My Sampson love and I June 2012

Dear Janey,
    I am down right astonished that July greeted me this morning. July. Really? I scarcely know how that happened.
     I do so love the month of July. Everything about it. Even the heat. I believe great clarity comes through the heat. I've long admired the Native Americans approach as they seek for higher understanding, peace and answers through soul-drenching/soul cleansing heat. Heat often forces us to be "still." And sometimes, for me, stillness swaddles me like a Mother would her babe.
     My beautiful Sampson was born in July. He'll be Fourteen this month. His soul "fits" his birth-month. Even from the beginning Sam knew that there was great power in "stillness." He is wise beyond his years...And always has been. He's a deep thinker and has such a tender awareness of those around him. Always and in "all-ways" nurturing as he moves through his days. Long ago, I began to say to my boys as I'd tuck them in or drop them off at school... "Hey, it's good to be your mom." Upon Adlers diagnosis, Sampson has taken to yelling over his shoulder as he heads out on a teenage, summertime adventure... "Hey mom, It's so good to be your son." Sam wakes with the desire to help me do whatever needs doing and often his final act of service before he crawls into bed is to carry Adler up to his bed (Since cancer, Adler prefers to fall asleep on a make-shift bed in our family room...He's developed such a fear of being alone). Sam scoops up Adler's weary body and carries him upstairs and tucks him in til' morning. To be a witness to such a sacred exchange is a daily reminder that Heaven is here.

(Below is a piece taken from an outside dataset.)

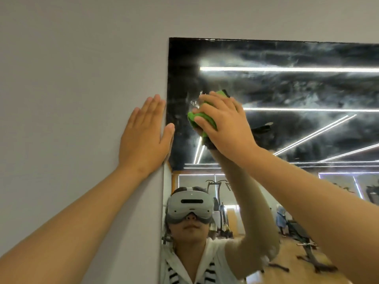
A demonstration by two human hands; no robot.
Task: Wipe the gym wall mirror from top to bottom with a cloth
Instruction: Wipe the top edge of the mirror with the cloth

     Adler goes in early tomorrow morning for Chemotherapy and a series of tests/scans. Again, I find myself bowing to the blessed heat which has afforded me the luxury of sitting still long enough to sign a peace treaty with my current reality. I now more fully understand the phenomenal wisdom found in the quote: "When you argue with reality you lose....But only 100% of the time."(Byron Katie)
                    



A few weeks ago, we were given this sweet notecard.  I placed it above my kitchen sink as I find myself standing in that space more than any other. A few days later, I noticed that Sampson had covered up the word "to" and handwritten the word "for" on a scratch of sticky note.  Wise soul indeed.